You might say that the confirmation by the Holy Spirit and from others are by nature subjective and are therefore prone to error and might lead us astray. Truth is that reading, studying, and interpreting the Bible is also often subjective and prone to error and misunderstanding. Look at the Reformation and all of the different movements that arose over different interpretations of what the Bible says about such things as baptism, salvation, and the sign gifts. Should we stop reading the Bible because of these controversies? Certainly not! In the same way, though it is possible to hear incorrectly, this shouldn’t lead us to stop listening.
9. What does
listening prayer accomplish that God’s Word does not accomplish? When people
enter the listening prayer process and they hear fragments of Scripture, why
does Scripture speak more strongly in listening prayer than it should
ordinarily when reading it?
The Word of God is
extremely powerful whether it is read and studied in the Bible –or– whether God
speaks to a person in a personal way. In theory both ways of receiving a word
from God can be equally powerful.
The condition a
word from God is received in can make a difference in how the it impacts us. If
a person is in deep desperation due to an extremely deep personal struggle, in
an extreme situation such as his life being in danger, or agonizing over a
decision, ... a word that comes from God will in all likelihood impact a person
more than one that is read in the midst of a peaceful uneventful day.
When God created
the heavens and the earth and everything that the eyes can see, He did it by
speaking it into existence. He said, “let there be ______ and it came into
being.” When God speaks to man or woman who is struggling with rejection, feelings
of insignificance, shame, self hatred, etc. and communicates, “You are my Beloved and My pleasure rests on
you” the same principle as in creation can occur. That which did not
formally exist can be called into existence and make something new (rejection
can be transformed into a sense of acceptance, insignificance can be
transformed into significance, shame can be transformed into well being,
self-hatred can be transformed into a sense of being loved). Since it is
specifically applied to a desperate point of need at a specific moment in time
it can impact the person in a much greater way than memorizing 2 Corinthians
5:17 because it’s the next verse in the Topical Memory System. http://www.navpress.com/product/9781576839973/
There are two
different words in Greek that are translated as the knowledge. “The two words generally
translated as 'knowledge' are 'gnosis' and 'epignosis'. Whereas 'gnosis'
conveys the idea of just 'knowing', 'epignosis' is a knowledge that involves a
'full discernment', which is 'to become fully acquainted with' or to have a
full understanding of something” (See source).
Also, take a look as this study when you have a chance.
Epignosis is
experiential knowledge whereas gnosis is cognitive knowledge.
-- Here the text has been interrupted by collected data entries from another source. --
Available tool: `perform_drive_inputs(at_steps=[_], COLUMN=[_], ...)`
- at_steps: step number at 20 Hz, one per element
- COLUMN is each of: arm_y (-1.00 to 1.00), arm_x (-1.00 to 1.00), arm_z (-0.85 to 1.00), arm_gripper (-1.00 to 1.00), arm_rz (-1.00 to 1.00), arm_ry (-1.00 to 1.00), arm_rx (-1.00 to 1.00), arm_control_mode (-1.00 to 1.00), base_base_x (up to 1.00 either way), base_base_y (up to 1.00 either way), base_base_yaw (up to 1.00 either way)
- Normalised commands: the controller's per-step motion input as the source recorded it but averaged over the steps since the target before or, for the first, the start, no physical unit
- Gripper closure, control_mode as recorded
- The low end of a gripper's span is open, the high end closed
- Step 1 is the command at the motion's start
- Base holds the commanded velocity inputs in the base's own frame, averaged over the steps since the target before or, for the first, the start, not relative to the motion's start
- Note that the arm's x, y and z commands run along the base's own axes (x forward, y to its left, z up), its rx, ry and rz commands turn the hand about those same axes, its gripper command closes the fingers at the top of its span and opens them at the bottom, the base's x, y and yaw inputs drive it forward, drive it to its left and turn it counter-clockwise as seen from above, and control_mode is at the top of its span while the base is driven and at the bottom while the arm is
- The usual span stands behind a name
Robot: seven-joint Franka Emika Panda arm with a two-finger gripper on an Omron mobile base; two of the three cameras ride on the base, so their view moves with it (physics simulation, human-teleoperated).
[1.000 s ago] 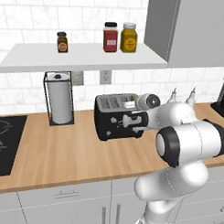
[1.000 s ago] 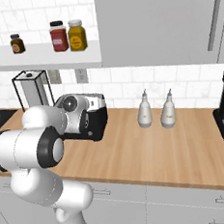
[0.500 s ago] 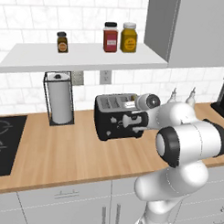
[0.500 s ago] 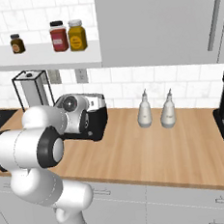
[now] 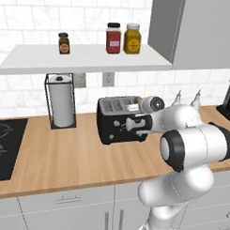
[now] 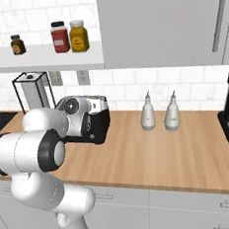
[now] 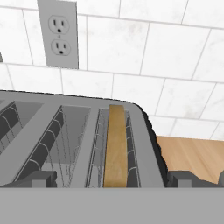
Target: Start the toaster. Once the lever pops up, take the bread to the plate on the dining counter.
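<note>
My tool (image 7: 111, 181) hangs released at the bottom of the hand view, its two tips spread wide either side of the bread (image 7: 116, 146) and grasping nothing. The slice sits low in the right-hand slot of the toaster (image 5: 123, 119), mid-frame on the table (image 5: 64, 155) below the shelf. I judge the task barely begun — starting the toaster, waiting for the pop-up and carrying the bread to the plate all remain.

No text, brand, number or sign can be read: the labels on the three jars (image 5: 64, 43) on the shelf (image 5: 86, 59) are blurred patches of colour, and the toaster (image 5: 121, 119) front carries no legible marking.
</note>
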Motion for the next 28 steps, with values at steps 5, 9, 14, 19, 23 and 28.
perform_drive_inputs(at_steps=[5, 9, 14, 19, 23, 28], arm_y=[0.0, 0.0, 0.0, 0.0, 0.0, 0.0], arm_x=[0.0, 0.0, 0.0, 0.0, 0.0, 0.0], arm_z=[0.0, 0.0, 0.0, 0.0, 0.0, 0.0], arm_gripper=[-1.0, -1.0, -1.0, -1.0, -1.0, -1.0], arm_rz=[0.0, 0.0, 0.0, 0.0, 0.0, 0.0], arm_ry=[0.0, 0.0, 0.0, 0.0, 0.0, 0.0], arm_rx=[0.0, 0.0, 0.0, 0.0, 0.0, 0.0], arm_control_mode=[-1.0, -1.0, -1.0, -1.0, -1.0, -1.0], base_base_x=[0.0, 0.0, 0.0, 0.0, 0.0, 0.0], base_base_y=[0.0, 0.0, 0.0, 0.0, 0.0, 0.0], base_base_yaw=[0.0, 0.0, 0.0, 0.0, 0.0, 0.0])
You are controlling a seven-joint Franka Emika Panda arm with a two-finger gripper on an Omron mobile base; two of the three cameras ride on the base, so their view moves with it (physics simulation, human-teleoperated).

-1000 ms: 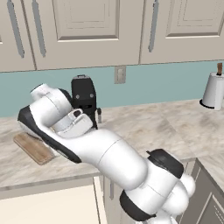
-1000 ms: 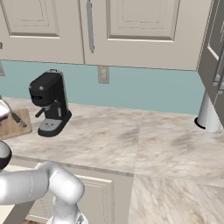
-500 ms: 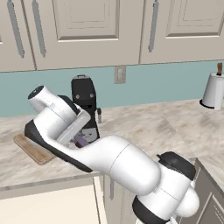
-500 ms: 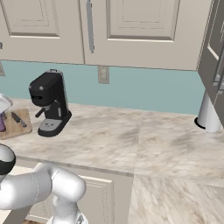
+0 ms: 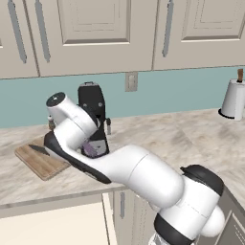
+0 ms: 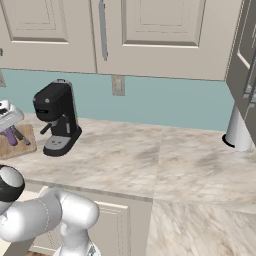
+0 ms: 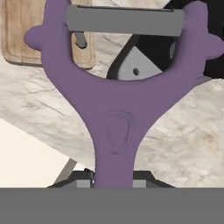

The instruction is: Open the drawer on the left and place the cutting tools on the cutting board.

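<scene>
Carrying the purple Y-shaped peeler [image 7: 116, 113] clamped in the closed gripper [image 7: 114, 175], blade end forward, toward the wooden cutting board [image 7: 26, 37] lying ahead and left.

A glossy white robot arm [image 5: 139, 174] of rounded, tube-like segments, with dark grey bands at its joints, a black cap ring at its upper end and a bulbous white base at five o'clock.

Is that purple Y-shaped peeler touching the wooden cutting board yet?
Apart. The hand view shows the peeler raised in the gripper, board beyond.
</scene>
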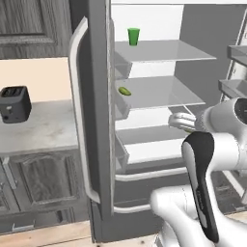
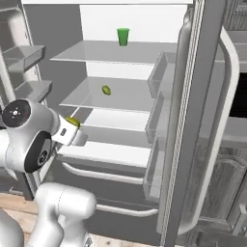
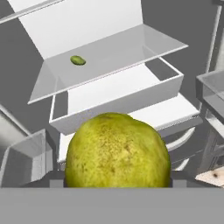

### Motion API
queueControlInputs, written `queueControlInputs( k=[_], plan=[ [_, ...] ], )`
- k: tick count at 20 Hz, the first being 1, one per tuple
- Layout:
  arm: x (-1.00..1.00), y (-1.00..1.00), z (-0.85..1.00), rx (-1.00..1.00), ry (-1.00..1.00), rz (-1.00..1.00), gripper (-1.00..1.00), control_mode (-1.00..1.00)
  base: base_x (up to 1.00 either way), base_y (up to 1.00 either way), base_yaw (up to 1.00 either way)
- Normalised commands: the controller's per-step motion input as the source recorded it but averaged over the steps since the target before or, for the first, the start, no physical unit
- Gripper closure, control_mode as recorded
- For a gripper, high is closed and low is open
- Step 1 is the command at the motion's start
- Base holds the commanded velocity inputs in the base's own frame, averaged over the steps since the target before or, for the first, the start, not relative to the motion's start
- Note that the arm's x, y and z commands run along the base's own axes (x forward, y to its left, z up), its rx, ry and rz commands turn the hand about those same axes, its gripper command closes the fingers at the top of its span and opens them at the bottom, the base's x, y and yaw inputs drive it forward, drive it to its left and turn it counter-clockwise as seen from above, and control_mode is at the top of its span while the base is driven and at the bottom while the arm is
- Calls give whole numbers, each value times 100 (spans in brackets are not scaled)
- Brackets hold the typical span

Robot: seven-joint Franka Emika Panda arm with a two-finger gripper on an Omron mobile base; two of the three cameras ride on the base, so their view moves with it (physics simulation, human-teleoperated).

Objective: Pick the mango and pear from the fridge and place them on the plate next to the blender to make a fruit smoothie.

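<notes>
I have a yellow-green fruit [image 3: 117, 151] pinched between my jaws, which stand partly spread around its width; my gripper [image 2: 77, 131] sits just in front of the open fridge [image 1: 96, 120], near the lower shelves. Seen from my hand, the fruit bulges right up against the camera, hiding the fingertips, which tells me it is seated deep between them rather than caught at the tips. That suits a round, smooth thing that could roll out of a shallow hold.

The fruit is broad and rounded, its skin mottled with fine brown speckles over dull yellow-green. From its shape I judge it to be the pear, though I cannot be certain it is not the mango. In the right base view only a small yellow-green cap of it [image 2: 72, 121] shows above my wrist.

A second, smaller green fruit [image 1: 124, 90] lies on the middle shelf, toward its left side, well apart from me. A green cup [image 1: 133, 36] stands on the top shelf, far back.

The fridge door [image 1: 79, 111] is swung wide, giving my arm free passage. A black toaster [image 1: 14, 103] rests on the counter [image 1: 43, 128] to the left.
</notes>
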Motion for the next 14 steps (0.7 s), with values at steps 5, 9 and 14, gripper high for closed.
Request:
queueControlInputs(
  k=[5,9,14],
  plan=[
    [0,0,0,0,0,0,100,100,-77,0,7],
    [0,0,0,0,0,0,100,100,-64,0,18],
    [0,0,0,0,0,0,100,100,-54,1,35]
  ],
)
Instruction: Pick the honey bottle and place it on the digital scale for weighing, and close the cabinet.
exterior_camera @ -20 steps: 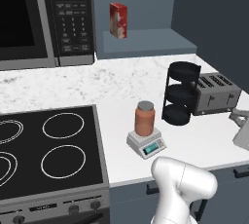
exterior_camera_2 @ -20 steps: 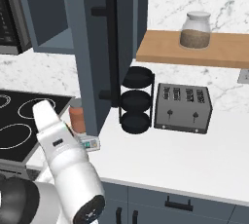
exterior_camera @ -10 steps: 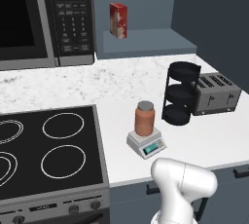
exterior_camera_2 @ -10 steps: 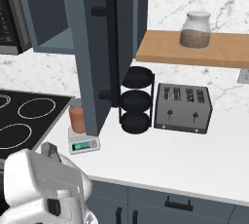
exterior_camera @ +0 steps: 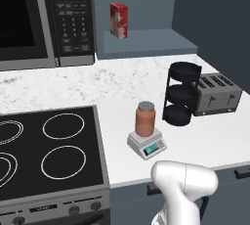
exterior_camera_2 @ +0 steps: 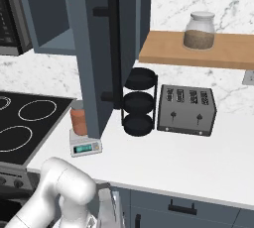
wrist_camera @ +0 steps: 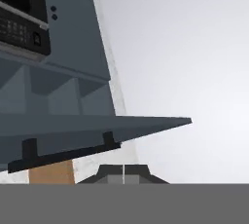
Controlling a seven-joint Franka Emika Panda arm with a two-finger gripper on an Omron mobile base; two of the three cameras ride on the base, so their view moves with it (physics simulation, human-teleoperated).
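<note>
The honey bottle (exterior_camera: pixel 145 120) (exterior_camera_2: pixel 78 119), orange-brown with a grey lid, stands upright on the digital scale (exterior_camera: pixel 147 145) (exterior_camera_2: pixel 85 147) near the counter's front edge. The dark blue-grey cabinet door (exterior_camera_2: pixel 99 48) hangs wide open, its black bar handle (exterior_camera_2: pixel 115 53) facing right; the door partly covers the bottle in the right base view. My arm is folded low in front of the counter. In the hand view my gripper (wrist_camera: pixel 123 175) looks up at the door's lower edge (wrist_camera: pixel 97 128) and handle (wrist_camera: pixel 63 152); its tips are together with nothing between them.
A red-and-white box (exterior_camera: pixel 118 20) sits on the open cabinet's shelf, next to the black microwave (exterior_camera: pixel 44 18). A black tiered rack (exterior_camera: pixel 181 94) and a toaster (exterior_camera: pixel 217 93) stand right of the scale. A glass jar (exterior_camera_2: pixel 199 30) rests on a wooden shelf. The stovetop (exterior_camera: pixel 49 146) lies left.
My arm has dropped lower in front of the counter, uncovering the bottle and scale in the right base view. Bottle, scale and door have not moved.
</note>
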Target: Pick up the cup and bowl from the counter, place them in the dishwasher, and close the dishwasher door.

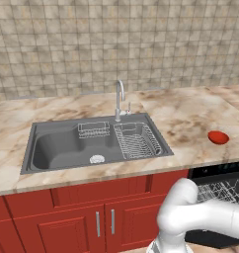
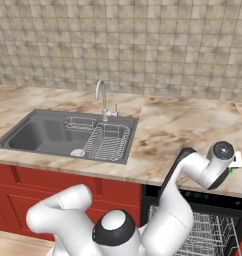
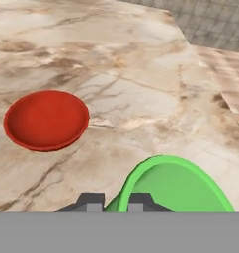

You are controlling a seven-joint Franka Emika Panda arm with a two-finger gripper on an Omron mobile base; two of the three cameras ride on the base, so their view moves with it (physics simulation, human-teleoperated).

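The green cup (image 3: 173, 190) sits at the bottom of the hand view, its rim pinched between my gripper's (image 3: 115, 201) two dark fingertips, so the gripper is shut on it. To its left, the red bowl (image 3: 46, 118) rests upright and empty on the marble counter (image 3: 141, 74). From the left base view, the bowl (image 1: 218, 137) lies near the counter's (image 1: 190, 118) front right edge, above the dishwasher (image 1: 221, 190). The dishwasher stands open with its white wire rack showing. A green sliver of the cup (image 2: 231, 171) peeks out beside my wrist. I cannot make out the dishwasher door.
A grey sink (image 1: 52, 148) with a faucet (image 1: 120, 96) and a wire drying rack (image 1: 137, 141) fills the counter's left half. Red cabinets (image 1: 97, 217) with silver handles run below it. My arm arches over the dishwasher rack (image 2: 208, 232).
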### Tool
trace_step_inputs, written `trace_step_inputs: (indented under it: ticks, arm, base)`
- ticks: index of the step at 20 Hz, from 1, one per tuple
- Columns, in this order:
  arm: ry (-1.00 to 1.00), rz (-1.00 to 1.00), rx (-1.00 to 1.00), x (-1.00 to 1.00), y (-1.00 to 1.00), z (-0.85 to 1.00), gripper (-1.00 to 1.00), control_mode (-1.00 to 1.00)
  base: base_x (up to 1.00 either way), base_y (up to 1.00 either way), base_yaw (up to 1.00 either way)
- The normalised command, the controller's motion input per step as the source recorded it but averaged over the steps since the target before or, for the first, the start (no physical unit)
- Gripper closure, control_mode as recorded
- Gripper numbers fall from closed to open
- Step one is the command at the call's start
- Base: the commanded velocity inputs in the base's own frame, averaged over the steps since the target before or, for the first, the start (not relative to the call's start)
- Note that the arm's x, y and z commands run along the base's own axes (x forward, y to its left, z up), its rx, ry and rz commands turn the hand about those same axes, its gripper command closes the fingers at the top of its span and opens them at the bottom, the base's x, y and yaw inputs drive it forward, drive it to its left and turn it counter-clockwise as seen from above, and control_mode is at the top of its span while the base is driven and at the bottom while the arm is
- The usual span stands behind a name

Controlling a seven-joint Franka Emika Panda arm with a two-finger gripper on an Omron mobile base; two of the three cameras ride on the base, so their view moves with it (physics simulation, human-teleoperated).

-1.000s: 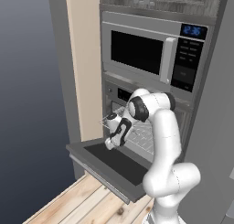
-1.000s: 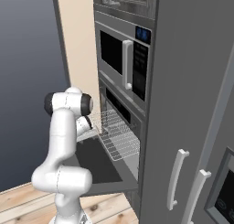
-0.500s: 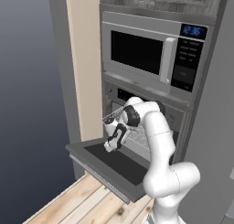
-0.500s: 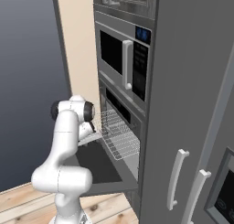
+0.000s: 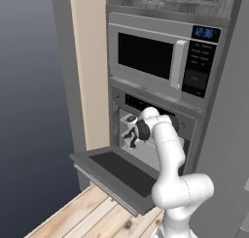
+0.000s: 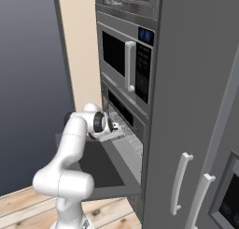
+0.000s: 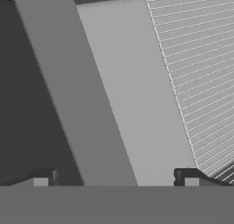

A word spoken to
us during a time of seeking God when we are desperate is usually epignosis
knowledge. A passage we read in a Bible reading program will usually be gnosis
knowledge.
10. Why do truths
already spoken in Scripture need to be re-spoken by another process?
They don’t “need
to be re-spoken by another process” to grip us more. I have been reading and
studying the Bible now for more than 40 years. On occasion a verse or passage I
have read over and over and over will grip me in a new way when the Holy Spirit
brings it to my remembrance. This may be in listening prayer, but it can also
happen when I haven’t even prayed through the Listening Prayer Guidelines. I can’t tell you how many times God has “quickened” a word that I “already knew”
and made it much more powerful and transformational to me while in the shower,
driving my car, going to the bathroom, or taking a walk.